Data records:
======
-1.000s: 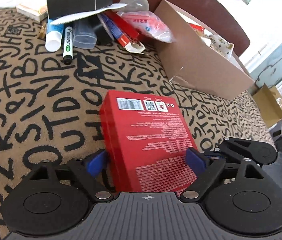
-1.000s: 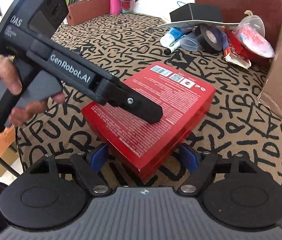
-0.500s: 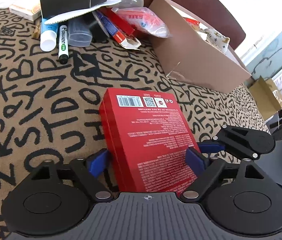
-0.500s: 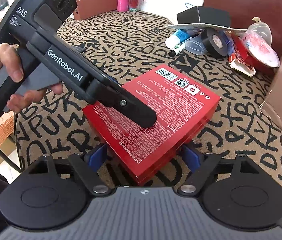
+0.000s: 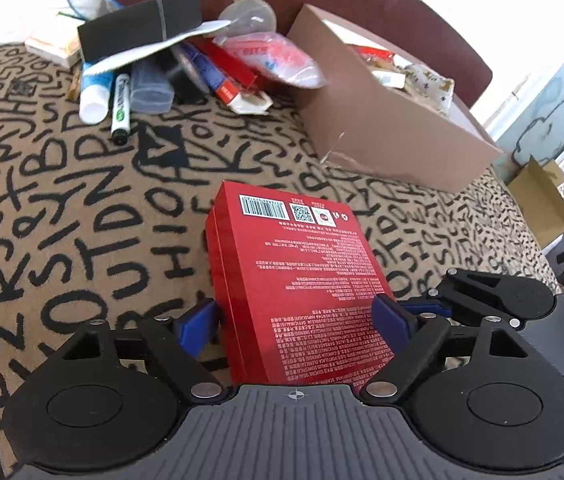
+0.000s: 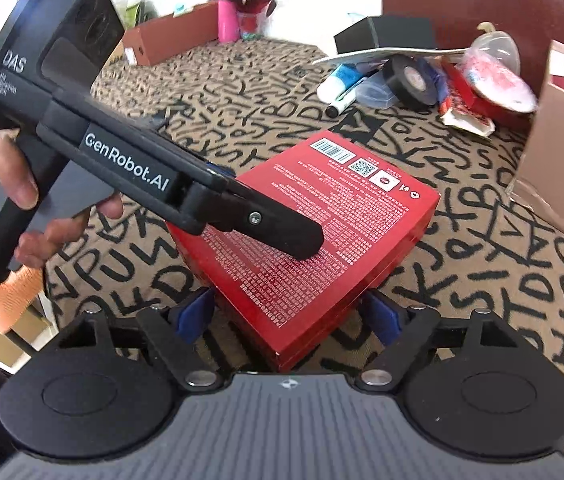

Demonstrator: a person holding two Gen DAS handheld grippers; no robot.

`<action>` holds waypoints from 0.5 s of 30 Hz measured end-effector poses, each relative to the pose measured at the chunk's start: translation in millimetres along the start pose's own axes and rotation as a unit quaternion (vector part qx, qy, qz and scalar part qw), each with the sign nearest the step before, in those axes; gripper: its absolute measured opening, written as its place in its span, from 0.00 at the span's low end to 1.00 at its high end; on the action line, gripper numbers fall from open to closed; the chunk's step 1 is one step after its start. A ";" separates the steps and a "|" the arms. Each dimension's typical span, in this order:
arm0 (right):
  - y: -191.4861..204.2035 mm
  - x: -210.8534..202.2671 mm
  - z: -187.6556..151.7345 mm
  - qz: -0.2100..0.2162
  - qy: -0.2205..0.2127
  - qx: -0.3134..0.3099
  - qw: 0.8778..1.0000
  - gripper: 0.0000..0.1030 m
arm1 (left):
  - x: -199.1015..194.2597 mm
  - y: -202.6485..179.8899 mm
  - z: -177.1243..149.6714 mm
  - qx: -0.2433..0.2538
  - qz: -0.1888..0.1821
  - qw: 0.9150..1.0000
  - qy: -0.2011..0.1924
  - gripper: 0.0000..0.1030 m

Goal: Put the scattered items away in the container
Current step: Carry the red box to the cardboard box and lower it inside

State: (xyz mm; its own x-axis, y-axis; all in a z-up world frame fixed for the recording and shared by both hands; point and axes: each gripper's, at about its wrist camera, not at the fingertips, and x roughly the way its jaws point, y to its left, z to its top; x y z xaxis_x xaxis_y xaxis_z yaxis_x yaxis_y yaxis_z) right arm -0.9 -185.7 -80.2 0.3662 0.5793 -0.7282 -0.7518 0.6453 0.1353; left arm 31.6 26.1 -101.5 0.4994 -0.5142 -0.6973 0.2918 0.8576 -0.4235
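Note:
A flat red box (image 5: pixel 301 260) with white print is between the jaws of both grippers over the lettered tablecloth. My left gripper (image 5: pixel 293 320) has its blue pads against the box's two long sides, and its jaws are closing. From the right wrist view the left gripper (image 6: pixel 282 232) reaches over the red box (image 6: pixel 321 220) from the left. My right gripper (image 6: pixel 287 316) holds the box's near corner, one pad on each side of it. The open cardboard box (image 5: pixel 381 132) stands at the back right with several items inside.
A pile lies at the back: a marker (image 5: pixel 120 108), a white tube (image 5: pixel 92 92), a black tape roll (image 6: pixel 409 80), a black box (image 5: pixel 142 28), a clear funnel (image 5: pixel 250 16) and a red-and-white packet (image 5: pixel 282 60). A hand (image 6: pixel 10 192) holds the left gripper. A small carton (image 5: pixel 541 200) sits past the table's right edge.
The left gripper has shifted a little with the red box still between its pads, so the pile and the cardboard box sit lower in its view. The right gripper has kept its place.

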 end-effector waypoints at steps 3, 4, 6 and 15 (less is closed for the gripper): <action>-3.2 -17.5 3.5 -0.016 -0.017 -0.004 1.000 0.81 | -5.6 -16.7 11.5 0.020 -0.003 1.000 -0.013 0.78; -4.8 -24.2 5.0 -0.022 -0.024 -0.006 0.999 0.81 | -8.0 -23.7 15.6 0.028 -0.005 0.999 -0.019 0.78; -9.3 -37.4 8.4 -0.033 -0.035 -0.004 0.999 0.81 | -10.8 -37.2 23.5 0.041 -0.010 0.999 -0.031 0.78; -35.8 -89.1 25.2 -0.093 -0.088 -0.030 0.991 0.80 | -15.0 -94.0 68.0 0.074 -0.033 0.993 -0.081 0.78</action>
State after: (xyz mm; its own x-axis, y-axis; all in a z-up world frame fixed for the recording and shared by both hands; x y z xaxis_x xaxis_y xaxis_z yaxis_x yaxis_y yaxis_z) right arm 7.2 -247.9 -3.2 0.5874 0.5346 -0.6076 -0.6914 0.7217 -0.0333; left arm 52.2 -46.2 -12.0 0.5956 -0.5720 -0.5639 0.4390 0.8198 -0.3678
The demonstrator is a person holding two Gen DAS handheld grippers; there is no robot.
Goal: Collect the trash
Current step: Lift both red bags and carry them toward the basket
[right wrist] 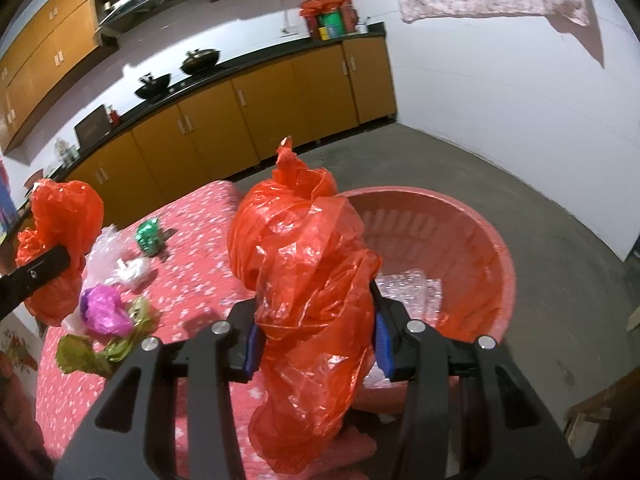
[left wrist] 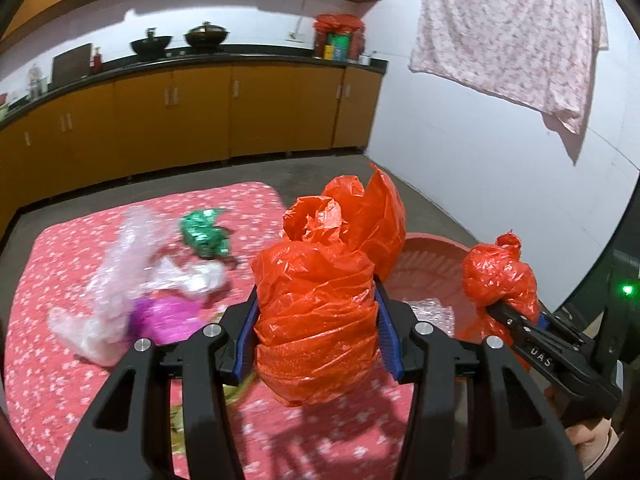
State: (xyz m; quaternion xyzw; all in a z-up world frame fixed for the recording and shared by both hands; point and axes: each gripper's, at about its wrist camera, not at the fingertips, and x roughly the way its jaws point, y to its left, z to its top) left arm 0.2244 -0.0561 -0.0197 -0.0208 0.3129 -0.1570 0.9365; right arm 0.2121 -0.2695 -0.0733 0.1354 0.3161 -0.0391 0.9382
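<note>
The surface (left wrist: 60, 380), under a red cloth with small white flowers, carries the loose trash, and every place here is given from it; the red plastic basin (right wrist: 472, 232) stands just beside its right edge on the concrete floor (right wrist: 520, 168), with clear crinkled plastic (right wrist: 412, 288) lying in its bottom; the left tool (left wrist: 316, 320) is clamped on a large crumpled orange plastic bag (left wrist: 320, 280), held up above the near right part of the surface, blue pads pressing into both sides of it; the right tool (right wrist: 316, 328) grips a second orange plastic bag (right wrist: 304, 264) the same way, raised over the surface's right edge next to the basin; toward the left of the surface lie a heap of clear plastic film (left wrist: 116, 276), a magenta bag (right wrist: 102, 308), an olive-green wrapper (right wrist: 92, 352) and a white crumpled scrap (right wrist: 130, 270); farther back on it sits a green foil wrapper (left wrist: 204, 232).
</note>
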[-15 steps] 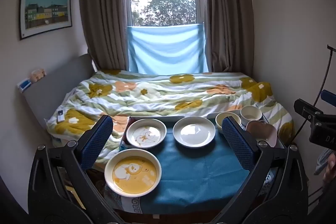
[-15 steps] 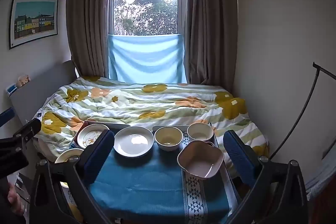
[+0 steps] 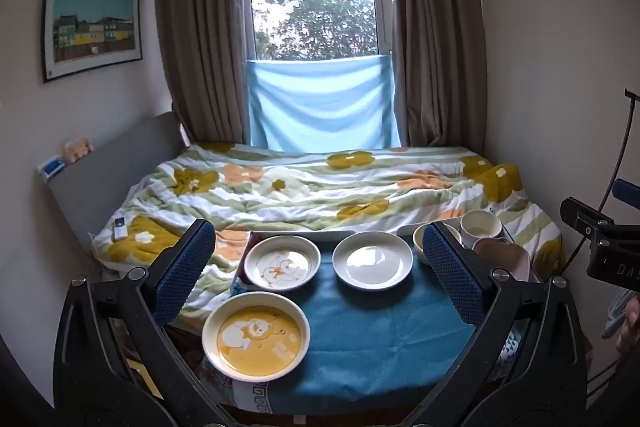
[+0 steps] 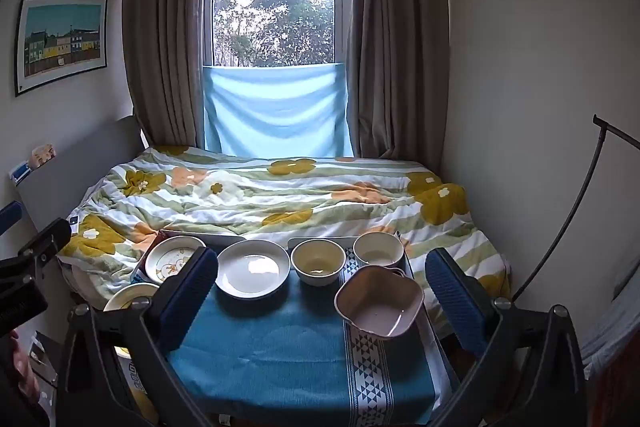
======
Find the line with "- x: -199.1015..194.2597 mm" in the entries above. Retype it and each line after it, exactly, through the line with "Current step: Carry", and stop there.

  - x: -199.1015..194.2597 mm
  - y: -202.6485..179.8899 mm
  - z: -177.1243..149.6714 mm
  - qx: -0.2433..0.2538
  - qz: -0.1888..0.1821
  - qw: 0.9150..1.0000
  - qy: -0.2011..0.1924
  - gripper: 0.0000..0.1030 m

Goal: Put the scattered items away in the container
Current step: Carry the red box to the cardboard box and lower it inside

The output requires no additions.